WORK INSTRUCTION
Transcribe word for word the lines below from the line with "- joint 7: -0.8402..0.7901" through the line with "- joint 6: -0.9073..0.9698", ends included.

Source records:
........

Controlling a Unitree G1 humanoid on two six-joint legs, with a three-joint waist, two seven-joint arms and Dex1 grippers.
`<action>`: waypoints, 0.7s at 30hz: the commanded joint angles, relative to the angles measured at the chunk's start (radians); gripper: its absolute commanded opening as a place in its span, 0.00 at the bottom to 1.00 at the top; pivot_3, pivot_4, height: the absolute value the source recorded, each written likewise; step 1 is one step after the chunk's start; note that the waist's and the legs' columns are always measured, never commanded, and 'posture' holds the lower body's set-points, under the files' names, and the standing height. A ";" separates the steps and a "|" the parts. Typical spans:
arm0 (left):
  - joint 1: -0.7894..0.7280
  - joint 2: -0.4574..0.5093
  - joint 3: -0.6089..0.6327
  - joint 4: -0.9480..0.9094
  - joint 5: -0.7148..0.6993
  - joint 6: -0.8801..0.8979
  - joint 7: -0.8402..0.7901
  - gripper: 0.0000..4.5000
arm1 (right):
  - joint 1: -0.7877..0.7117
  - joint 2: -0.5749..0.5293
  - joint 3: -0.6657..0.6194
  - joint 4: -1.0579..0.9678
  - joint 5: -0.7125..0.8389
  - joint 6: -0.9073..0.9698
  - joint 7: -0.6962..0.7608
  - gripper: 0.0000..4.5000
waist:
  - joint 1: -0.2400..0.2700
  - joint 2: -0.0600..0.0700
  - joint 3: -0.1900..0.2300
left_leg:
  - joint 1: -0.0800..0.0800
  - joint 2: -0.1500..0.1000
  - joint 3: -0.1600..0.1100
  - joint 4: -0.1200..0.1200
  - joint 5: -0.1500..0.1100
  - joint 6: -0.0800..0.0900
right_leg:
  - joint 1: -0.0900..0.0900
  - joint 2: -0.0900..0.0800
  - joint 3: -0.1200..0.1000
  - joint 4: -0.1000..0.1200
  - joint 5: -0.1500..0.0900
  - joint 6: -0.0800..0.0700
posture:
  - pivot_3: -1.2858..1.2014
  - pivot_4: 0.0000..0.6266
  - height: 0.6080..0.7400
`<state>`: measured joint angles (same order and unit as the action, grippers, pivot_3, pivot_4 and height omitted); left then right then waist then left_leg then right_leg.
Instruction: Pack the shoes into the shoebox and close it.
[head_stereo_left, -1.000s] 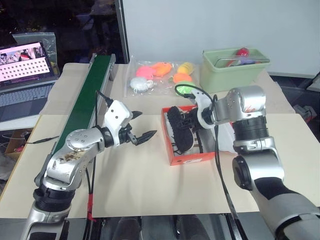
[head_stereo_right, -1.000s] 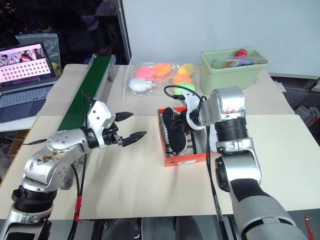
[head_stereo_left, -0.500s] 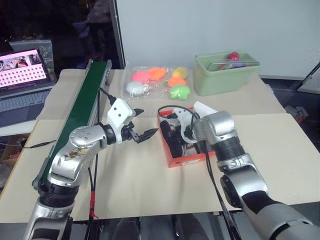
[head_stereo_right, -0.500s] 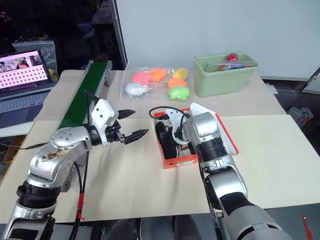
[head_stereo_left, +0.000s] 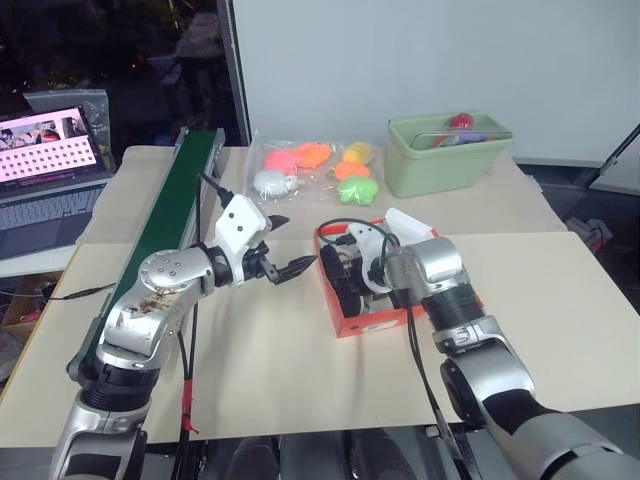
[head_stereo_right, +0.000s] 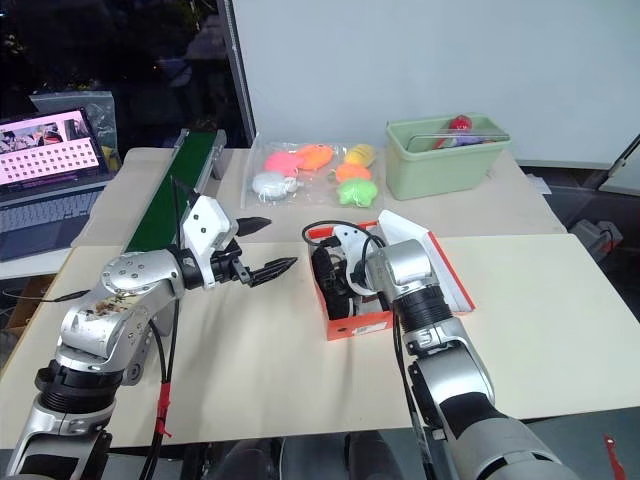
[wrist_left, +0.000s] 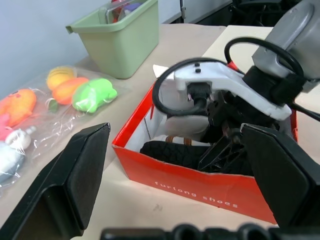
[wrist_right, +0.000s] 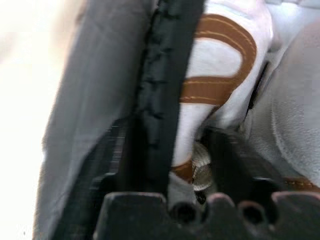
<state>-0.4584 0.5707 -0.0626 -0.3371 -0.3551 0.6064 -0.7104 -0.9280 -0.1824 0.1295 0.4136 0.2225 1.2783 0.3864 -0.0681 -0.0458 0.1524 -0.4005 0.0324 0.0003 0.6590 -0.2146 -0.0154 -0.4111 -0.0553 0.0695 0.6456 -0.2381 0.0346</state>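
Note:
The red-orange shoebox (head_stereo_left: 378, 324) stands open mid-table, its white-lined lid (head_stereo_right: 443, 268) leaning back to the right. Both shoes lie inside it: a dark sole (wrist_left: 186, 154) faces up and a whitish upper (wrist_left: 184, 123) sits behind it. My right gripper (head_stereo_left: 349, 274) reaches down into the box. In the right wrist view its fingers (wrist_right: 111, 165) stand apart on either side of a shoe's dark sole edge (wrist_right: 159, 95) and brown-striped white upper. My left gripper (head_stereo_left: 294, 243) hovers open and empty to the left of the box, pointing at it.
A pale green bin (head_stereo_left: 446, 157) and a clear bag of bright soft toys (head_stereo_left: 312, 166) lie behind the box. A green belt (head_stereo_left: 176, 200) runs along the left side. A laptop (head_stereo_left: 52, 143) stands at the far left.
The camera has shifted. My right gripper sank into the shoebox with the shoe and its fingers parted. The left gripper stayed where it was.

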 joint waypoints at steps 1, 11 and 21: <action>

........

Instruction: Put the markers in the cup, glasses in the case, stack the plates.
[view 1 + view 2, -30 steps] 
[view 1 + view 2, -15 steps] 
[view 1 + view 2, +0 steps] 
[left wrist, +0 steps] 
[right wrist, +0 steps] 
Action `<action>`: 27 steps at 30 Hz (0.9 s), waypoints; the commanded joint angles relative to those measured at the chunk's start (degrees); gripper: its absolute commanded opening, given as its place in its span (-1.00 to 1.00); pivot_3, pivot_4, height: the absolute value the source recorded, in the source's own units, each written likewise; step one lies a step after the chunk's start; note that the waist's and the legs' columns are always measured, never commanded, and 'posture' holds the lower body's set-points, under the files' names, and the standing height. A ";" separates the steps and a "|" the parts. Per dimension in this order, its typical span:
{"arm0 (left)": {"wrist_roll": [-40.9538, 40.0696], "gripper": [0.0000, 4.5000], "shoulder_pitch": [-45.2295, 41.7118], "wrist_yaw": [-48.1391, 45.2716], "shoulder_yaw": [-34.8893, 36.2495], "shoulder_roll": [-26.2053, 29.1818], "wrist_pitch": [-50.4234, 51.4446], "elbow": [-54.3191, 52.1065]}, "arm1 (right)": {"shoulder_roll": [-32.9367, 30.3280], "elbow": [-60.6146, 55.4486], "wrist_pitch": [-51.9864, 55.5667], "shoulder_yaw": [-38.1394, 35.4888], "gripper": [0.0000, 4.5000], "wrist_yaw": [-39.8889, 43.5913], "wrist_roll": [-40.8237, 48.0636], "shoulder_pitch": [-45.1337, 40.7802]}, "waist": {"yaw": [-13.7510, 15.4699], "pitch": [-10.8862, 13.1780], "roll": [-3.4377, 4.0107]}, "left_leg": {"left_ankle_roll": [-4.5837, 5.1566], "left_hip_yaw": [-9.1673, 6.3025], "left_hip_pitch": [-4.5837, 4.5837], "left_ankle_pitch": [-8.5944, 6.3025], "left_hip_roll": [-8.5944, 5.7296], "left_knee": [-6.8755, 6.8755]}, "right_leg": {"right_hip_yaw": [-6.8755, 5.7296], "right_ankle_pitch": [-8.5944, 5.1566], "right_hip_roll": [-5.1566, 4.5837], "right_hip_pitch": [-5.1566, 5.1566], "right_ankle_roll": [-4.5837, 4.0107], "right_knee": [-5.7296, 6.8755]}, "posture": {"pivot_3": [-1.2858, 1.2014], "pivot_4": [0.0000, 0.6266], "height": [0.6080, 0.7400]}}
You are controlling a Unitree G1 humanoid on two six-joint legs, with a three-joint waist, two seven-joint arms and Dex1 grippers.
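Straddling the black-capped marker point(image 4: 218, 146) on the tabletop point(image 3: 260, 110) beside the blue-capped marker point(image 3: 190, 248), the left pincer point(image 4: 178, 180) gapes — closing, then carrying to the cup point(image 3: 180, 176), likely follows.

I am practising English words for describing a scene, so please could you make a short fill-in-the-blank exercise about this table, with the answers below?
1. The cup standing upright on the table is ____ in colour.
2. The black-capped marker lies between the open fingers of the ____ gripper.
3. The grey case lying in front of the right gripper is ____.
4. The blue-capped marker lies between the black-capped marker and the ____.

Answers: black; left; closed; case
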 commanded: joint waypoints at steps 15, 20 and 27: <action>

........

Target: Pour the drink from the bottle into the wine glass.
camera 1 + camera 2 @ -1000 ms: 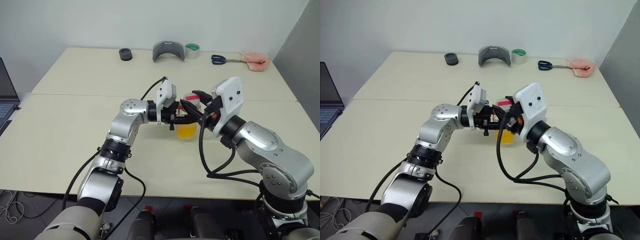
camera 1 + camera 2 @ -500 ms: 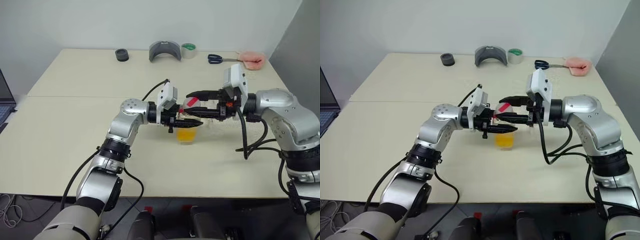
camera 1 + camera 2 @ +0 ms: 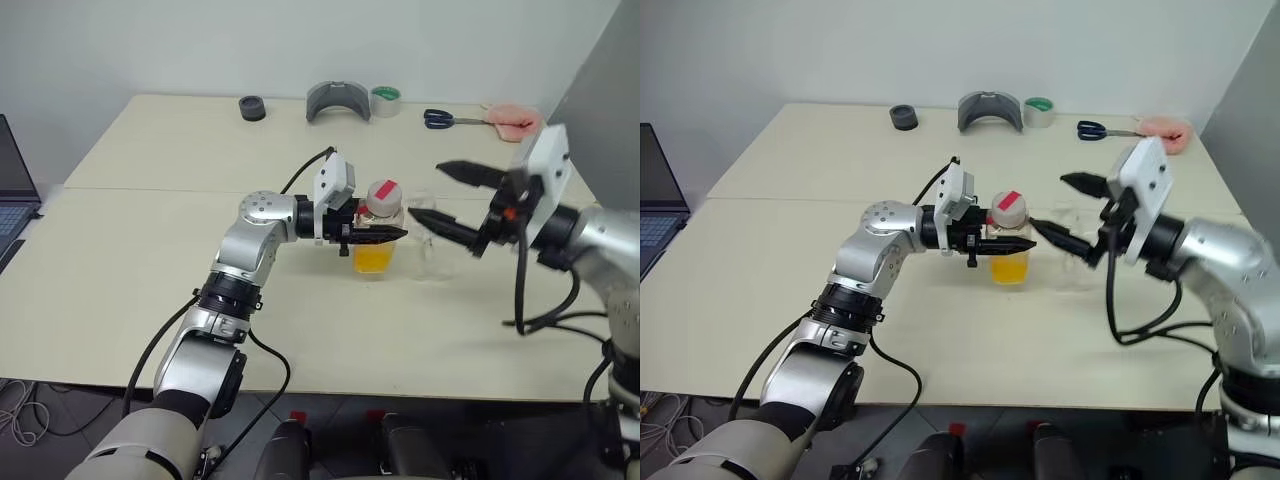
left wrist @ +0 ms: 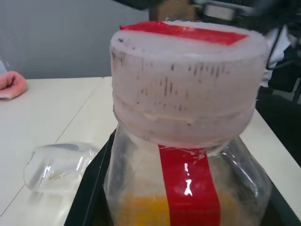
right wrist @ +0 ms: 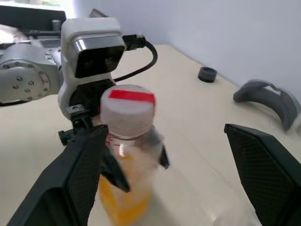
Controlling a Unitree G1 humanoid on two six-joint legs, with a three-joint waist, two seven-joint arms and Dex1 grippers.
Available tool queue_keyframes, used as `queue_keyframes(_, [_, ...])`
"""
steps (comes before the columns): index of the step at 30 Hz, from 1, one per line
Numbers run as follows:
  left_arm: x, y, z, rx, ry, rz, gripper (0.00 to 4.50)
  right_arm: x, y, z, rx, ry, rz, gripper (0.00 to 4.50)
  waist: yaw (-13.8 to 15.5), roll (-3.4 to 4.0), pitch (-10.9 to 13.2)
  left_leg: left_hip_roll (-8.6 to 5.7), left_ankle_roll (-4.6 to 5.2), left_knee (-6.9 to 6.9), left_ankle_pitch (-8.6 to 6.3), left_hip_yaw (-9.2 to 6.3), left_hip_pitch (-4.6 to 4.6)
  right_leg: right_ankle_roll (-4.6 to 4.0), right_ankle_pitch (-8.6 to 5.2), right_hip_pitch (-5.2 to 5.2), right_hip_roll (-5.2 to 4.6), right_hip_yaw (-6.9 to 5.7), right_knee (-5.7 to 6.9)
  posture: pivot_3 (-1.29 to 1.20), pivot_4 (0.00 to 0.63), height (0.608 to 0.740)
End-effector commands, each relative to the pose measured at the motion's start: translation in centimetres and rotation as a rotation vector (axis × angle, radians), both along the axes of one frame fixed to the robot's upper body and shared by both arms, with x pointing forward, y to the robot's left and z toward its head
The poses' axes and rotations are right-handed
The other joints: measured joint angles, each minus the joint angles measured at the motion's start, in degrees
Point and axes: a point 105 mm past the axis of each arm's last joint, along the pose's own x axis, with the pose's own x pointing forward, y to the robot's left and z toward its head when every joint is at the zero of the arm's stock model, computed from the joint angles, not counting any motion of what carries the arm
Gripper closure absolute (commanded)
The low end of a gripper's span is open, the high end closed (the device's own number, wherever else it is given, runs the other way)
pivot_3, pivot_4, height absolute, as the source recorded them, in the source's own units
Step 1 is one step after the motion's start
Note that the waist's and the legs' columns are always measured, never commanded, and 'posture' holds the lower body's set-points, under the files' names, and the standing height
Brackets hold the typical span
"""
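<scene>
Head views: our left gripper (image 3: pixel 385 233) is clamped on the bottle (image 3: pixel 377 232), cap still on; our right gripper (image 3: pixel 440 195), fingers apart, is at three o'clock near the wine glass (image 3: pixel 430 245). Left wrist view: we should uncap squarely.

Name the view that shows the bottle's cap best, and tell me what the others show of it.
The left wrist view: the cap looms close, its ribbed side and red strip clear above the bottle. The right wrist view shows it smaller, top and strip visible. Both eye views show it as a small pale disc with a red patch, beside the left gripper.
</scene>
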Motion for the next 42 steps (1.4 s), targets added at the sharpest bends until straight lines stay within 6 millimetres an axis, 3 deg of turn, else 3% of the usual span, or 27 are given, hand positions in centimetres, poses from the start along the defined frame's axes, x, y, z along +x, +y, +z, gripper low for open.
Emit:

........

TASK ANSWER
  - joint 7: -0.8402..0.7901
  - gripper: 0.0000..4.5000
arm1 (right):
  - joint 1: -0.7877..0.7117
  - joint 2: -0.5749..0.5293
  - joint 3: -0.6657..0.6194
  - joint 4: -1.0579..0.9678
  - joint 5: -0.7125..0.8389
  - joint 6: -0.9073..0.9698

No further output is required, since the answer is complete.